XXIII
Петро только что наметал скотине и вошел в курень, выбирая из варежек сенные остья. Сейчас же звякнула щеколда в сенцах.
Закутанная в черный ковровый платок Лукинична переступила порог. Мелко шагая, не поздоровавшись, она просеменила к Наталье, стоявшей у кухонной лавки, и упала перед ней на колени.
– Маманя! Милушка! Ты чего?! – не своим голосом вскрикнула Наталья, пытаясь поднять отяжелевшее тело матери.
Вместо ответа Лукинична стукнулась головой о земляной пол, глухо, надорванно заголосила по мертвому:
– И ро-ди-мый ты мо-о-ой! И на кого же ты нас… поки-и-нул!..
Бабы так дружно взревелись, так взвизжались детишки, что Петро, ухватив с печурки кисет, стремглав вылетел в сенцы. Он уже догадался, в чем дело. Постоял, покурил на крыльце. В курене умолкли воющие голоса, и Петро, неся на спине неприятный озноб, вошел в кухню. Лукинична, не отрывая от лица мокрого, хоть выжми, платка, причитала:
– Расстрелили нашего Мирона Григорича!.. Нету в живых сокола!.. Остались мы сиротами!.. Нас теперя и куры загребут!.. – И снова перешла на волчий голос: – Закрылись его глазыньки!.. Не видать им белого све-е-та!..
Дарья отпаивала сомлевшую Наталью водой, Ильинична завеской сушила щеки. Из горницы, где отлеживался больной Пантелей Прокофьевич, слышался кашель и скрежещущий стон.
– Ради господа Христа, сват! Ради создателя, родимушка, съезди ты в Вёшки, привези нам его хучь мертвого! – Лукинична хватала руки Петра, обезумело прижимала их к груди. – Привези его… Ох, царица милостивая! Ох, не хочу я, что он там сгниет непохороненный!
– Что ты, что ты, сваха! – как от зачумленной, отступал от нее Петро. – Мысленное дело – добыть его? Мне своя жизня дороже! Где ж я его там найду?
– Не откажи, Петюшка! Ради Христа! Ради Христа!..
Петро изжевал усы и под конец согласился. Решил заехать в Вешенской к знакомому казаку и при его помощи попытаться выручить труп Мирона Григорьевича. Выехал он в ночь. По хутору зажглись огни, и в каждом курене уже гудела новость: «Казаков расстреляли!»
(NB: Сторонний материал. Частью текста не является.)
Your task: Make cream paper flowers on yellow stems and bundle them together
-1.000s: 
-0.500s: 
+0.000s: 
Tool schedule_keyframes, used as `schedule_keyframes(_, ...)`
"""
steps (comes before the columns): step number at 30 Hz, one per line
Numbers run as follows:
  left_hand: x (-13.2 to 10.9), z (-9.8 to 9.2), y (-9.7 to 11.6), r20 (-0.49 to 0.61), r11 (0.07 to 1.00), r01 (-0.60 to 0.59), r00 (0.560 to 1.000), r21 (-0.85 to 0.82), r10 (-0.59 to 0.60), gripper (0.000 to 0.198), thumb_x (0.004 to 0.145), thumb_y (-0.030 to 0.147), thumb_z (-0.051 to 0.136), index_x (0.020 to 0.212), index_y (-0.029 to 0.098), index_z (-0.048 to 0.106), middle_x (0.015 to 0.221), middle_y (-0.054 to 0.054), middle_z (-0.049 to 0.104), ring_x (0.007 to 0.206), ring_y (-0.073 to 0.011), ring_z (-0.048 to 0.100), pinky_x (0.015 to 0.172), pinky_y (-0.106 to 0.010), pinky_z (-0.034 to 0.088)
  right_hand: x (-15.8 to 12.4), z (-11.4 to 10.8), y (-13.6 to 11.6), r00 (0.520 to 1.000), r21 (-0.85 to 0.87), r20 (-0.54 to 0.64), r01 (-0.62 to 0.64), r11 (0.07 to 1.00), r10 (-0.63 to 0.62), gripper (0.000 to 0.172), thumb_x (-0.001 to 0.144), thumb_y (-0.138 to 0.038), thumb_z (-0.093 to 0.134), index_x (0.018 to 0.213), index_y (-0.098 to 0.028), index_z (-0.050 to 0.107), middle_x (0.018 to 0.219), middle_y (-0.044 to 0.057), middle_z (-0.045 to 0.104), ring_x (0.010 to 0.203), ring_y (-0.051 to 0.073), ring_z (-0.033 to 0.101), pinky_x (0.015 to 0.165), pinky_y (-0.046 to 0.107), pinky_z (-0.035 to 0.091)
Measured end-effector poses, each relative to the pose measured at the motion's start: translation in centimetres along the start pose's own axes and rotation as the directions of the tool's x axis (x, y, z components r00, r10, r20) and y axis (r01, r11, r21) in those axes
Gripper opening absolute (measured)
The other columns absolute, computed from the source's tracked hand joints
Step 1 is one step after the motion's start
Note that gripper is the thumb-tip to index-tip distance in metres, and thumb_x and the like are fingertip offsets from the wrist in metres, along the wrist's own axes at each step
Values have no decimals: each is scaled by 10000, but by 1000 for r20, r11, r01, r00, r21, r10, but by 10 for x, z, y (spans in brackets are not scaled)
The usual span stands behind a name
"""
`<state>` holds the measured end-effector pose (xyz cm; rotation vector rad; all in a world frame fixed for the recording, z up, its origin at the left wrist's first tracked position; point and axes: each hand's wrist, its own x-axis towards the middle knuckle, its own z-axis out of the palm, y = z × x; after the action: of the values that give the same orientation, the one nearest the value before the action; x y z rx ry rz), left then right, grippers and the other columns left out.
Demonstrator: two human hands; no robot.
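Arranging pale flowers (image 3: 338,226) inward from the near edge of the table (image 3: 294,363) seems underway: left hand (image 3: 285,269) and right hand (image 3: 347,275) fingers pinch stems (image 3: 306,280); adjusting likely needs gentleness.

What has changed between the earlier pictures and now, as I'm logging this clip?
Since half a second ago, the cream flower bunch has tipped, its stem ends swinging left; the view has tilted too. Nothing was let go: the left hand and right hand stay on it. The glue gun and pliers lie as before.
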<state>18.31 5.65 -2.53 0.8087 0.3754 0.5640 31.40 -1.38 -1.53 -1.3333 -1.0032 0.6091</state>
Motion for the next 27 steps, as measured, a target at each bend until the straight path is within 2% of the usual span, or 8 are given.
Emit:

Остановился Петро возле новой церкви у отцовского полчанина, попросил его помочь вырыть труп свата. Тот охотно согласился.
– Пойдем. Знаю, где это место. И неглубоко зарывают. Только как его найдешь? Там ить он не один. Вчера двенадцать палачей расстреляли, какие казнили наших при кадетской власти. Только уговор: посля постановишь четверть самогону? Ладно?
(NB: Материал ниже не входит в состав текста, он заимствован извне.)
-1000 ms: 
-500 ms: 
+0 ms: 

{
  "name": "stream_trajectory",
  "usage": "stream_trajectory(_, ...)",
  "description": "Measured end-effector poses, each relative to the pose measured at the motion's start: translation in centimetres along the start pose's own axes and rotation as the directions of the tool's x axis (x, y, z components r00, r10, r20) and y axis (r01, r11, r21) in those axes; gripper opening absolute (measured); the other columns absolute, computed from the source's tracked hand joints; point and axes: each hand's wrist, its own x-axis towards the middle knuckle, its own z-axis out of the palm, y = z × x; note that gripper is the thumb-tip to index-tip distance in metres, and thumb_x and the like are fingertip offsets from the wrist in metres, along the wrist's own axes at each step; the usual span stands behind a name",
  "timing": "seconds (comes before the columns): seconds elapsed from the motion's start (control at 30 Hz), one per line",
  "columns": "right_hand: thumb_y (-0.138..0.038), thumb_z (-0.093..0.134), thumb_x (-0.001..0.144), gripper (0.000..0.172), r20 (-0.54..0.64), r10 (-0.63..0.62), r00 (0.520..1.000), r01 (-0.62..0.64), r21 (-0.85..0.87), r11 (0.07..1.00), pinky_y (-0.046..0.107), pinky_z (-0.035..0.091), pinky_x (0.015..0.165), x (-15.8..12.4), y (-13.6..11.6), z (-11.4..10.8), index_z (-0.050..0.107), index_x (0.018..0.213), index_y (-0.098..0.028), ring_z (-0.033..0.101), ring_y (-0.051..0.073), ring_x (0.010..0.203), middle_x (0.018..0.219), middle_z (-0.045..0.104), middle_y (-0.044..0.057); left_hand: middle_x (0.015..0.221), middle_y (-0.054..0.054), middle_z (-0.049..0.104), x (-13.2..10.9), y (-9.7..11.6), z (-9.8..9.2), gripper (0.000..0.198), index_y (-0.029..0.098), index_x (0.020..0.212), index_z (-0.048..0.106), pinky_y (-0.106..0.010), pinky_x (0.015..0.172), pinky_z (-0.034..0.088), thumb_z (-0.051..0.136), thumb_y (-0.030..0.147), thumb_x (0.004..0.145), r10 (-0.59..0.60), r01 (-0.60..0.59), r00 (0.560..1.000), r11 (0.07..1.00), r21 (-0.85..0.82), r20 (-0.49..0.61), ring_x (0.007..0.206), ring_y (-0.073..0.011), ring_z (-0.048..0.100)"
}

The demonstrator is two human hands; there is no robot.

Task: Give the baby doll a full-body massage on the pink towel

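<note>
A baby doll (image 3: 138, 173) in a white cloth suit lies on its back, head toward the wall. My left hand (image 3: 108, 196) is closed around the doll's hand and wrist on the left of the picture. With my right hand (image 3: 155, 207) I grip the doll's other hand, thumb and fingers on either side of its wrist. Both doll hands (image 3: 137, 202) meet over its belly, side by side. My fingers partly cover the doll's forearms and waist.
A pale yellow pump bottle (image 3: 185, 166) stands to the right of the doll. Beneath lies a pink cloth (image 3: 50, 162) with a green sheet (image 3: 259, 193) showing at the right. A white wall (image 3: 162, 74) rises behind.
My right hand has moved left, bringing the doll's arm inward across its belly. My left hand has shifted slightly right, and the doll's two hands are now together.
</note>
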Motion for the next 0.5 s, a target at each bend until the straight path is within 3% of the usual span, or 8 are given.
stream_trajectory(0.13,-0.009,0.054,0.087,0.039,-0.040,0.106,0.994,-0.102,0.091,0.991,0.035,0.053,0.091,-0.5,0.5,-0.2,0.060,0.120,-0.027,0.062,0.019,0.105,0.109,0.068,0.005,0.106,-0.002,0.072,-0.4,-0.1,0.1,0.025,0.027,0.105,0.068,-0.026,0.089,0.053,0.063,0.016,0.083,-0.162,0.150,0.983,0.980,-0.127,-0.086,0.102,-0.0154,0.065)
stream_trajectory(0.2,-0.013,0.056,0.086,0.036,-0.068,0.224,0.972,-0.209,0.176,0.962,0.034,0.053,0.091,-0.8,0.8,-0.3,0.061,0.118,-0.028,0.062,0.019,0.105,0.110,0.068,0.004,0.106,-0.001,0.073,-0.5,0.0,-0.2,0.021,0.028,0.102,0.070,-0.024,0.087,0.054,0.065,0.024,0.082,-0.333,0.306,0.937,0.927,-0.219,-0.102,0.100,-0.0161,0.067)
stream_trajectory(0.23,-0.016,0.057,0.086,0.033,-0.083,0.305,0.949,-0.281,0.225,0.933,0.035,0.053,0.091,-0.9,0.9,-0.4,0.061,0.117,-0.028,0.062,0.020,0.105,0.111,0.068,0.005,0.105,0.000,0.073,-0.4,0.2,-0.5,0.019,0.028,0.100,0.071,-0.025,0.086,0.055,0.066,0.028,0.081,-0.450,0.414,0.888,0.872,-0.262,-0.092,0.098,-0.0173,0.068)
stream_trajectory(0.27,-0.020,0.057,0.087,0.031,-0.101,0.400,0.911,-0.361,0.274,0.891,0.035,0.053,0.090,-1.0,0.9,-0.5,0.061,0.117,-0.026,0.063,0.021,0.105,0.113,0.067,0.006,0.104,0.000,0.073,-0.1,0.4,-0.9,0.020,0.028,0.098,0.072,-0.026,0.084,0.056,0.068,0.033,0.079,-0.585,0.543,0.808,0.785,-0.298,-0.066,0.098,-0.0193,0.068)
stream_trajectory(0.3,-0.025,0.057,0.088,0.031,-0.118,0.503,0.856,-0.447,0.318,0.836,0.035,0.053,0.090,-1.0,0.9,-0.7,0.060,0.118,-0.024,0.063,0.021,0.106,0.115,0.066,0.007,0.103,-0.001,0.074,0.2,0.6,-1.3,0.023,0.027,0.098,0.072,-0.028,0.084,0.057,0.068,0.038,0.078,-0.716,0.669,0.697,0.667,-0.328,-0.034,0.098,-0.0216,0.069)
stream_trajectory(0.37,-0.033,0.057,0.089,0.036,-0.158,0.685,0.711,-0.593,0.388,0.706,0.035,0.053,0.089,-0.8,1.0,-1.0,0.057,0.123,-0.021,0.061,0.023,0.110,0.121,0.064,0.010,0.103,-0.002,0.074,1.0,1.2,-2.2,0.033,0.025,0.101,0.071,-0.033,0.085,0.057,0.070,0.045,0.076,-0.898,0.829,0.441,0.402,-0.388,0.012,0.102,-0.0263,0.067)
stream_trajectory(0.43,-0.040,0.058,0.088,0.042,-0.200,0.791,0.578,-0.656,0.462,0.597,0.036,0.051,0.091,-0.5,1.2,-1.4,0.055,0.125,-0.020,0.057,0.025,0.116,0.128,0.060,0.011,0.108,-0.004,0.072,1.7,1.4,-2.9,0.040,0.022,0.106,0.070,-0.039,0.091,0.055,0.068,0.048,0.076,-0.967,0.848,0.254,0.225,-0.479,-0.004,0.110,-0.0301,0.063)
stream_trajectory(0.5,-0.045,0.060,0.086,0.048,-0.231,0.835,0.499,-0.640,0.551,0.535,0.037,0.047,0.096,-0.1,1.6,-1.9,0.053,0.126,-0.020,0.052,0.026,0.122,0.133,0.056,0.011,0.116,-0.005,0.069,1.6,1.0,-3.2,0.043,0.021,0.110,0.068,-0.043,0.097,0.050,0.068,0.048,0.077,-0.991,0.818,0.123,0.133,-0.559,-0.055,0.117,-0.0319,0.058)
В полночь, захватив лопаты и ручные, для выделки кизяка, носилки, они пошли краем станицы через кладбище к соснам, около которых приводились в исполнение приговоры. Схватывался снежок. Краснотал, опушенный инеем, хрустел под ногами. Петро прислушивался к каждому звуку и клял в душе свою поездку, Лукиничну и даже покойного свата. Около первого квартала соснового молодняка, за высоким песчаным буруном казак стал.
– Где-то тут, поблизу…
Прошли еще шагов сто. Шайка станичных собак подалась от них с воем и брехом. Петро бросил носилки, хрипло шепнул:
– Пойдем назад! Ну его к…! Не один черт, где ему лежать? Ох, связался я… Упросила, нечистая сила!
– Чего же ты оробел? Пойдем! – посмеивался казак.
Дошли. Около раскидистого застарелого куста краснотала снег был плотно умят, смешан с песком. От него лучами расходились людские следы и низаная мережка собачьих…
…Петро по рыжеватой бороде угадал Мирона Григорьевича. Он вытащил свата за кушак, взвалил туловище на носилки. Казак, покашливая, закидывал яму; прилаживаясь к ручкам носилок, недовольно бормотал:
– Надо бы подъехать на санях к соснам. То-то дураки мы! В нем, в кабане, добрых пять пудов. А по снегу стрямко идтить.